Monsieur David Suzuki, dans son livre Naked Ape To Superspecies nous fait observer fort pertinemment que si chaque habitant de la planète devait vivre au même niveau de vie que les Canadiens, il nous faudrait les ressources de cinq planètes comme la Terre. Il nous amène à nous poser une question pertinente : compte tenu du fait que nous soyons informés des problèmes écologiques qu'engendre notre style de vie, ne devrions-nous pas changer nos habitudes de consommation? Son livre nous démontre avec une évidence frappante que nous courons collectivement vers la catastrophe. Alors pourquoi n'y a-t-il pas une panique écologique générale, une police de l'environnement sévère, voire tyrannique?

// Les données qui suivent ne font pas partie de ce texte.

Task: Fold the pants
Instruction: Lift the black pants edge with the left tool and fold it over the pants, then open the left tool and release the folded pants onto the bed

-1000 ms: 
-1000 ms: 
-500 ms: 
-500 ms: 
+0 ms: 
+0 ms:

Rien! Chaque jour nous écoutons les journalistes nous faire la chronique du réchauffement de la planète, le temps passe et tout un chacun continue de se voiturer quotidiennement, le plus souvent seul, dans son véhicule moteur, comme si de rien n'était? J'ai parfois l'impression d'assister impuissant à la chronique d'une fin du monde annoncée et consentie. Quoiqu'il faudra trouver autre chose à dire comme catastrophe que la planète se réchauffe ; en ce qui me concerne, cette nouvelle, pour un Canadien, miss météo vous le dira, c'est une bonne nouvelle.

 

Monsieur Suzuki pose le problème sur la prémisse que nous voulons tous vivre et que la vie est notre bien le plus cher. N'en serait-il pas autrement? Si tant de gens, directement sur leur personne, sont captif du cycle tabac-alcool-café je serais porté à mettre en cause la prémisse pro-vie de Suzuki. De toute évidence, pour une bonne partie de la population, la vie n'a pas tant de valeur. Mais pourquoi donc?

 

Je pense que dans notre inconscient collectif, nous désirons la fin du monde tout simplement parce que le mythe le plus profond qui nous habite la prévoit. Notre religion chrétienne a décrit une création du monde et en prévoit la fin : l'Apocalypse. N'est-il pas curieux de constater que les problèmes de pollution originent pour la plus grande part des pays industrialisés qui sont le plus souvent d'obédience chrétienne, juive ou musulmane?

 

Vous me direz que vous n'êtes pas croyant et que pour vous la religion est un mythe qui vous laisse froid? Non, vous, vous êtes un scientifique! Alors, vous croyez donc à l'Histoire et au Big Bang. Le Big Bang n'est-il pas une tentative scientifique d'expliquer la Création du monde? Et l'Histoire n'est-elle pas là pour nous expliquer comment se sont déroulés les événements entre le « début » et la « fin »? Et cette fin, si vous ne la connaissez pas, comment connaîtrez-vous L'histoire? Sans le savoir, n'êtes-vous pas un disciple d'Auguste Comte, un scientiste?

 

Nos religions monothéistes ne sont-elles pas en train de nous jouer un vilain tour. Ne sommes-nous pas en train d'inviter la fin du monde?

 

À cet effet, le paganisme était plus sécuritaire. En effet, on ne croyait pas à un Dieu unique qui contrôlait tout (et auquel l'homme passe son temps à se substituer) mais à un ensemble de forces qui se déployaient avec harmonie dans l'univers et dont l'Homme faisait partie. Les religions autochtones voyaient la vie comme un cycle perpétuel où la vie se reproduit sans cesse éternellement. Ils vivaient dans l'éternité, tout comme Adam et Ève avant qu'ils ne mangent le fruit de l'arbre de la science du bien et du mal. Après, ils ont su ce qui était bien et ce qui était mal, l'Histoire a commencé et ils se sont mis à mourir. N'y a-t-il pas un moyen de nous déprogrammer collectivement pour que l'on en vienne à croire à la vie éternelle avant la mort? Je pense que cette déprogrammation devra être notre premier pas ; avant même de penser adopter des comportements écologiques, il nous faut croire en la vie éternelle sur terre. Il faut refuser la fin du monde! Et individuellement, il faut dire oui à la vie dans chacune de nos actions!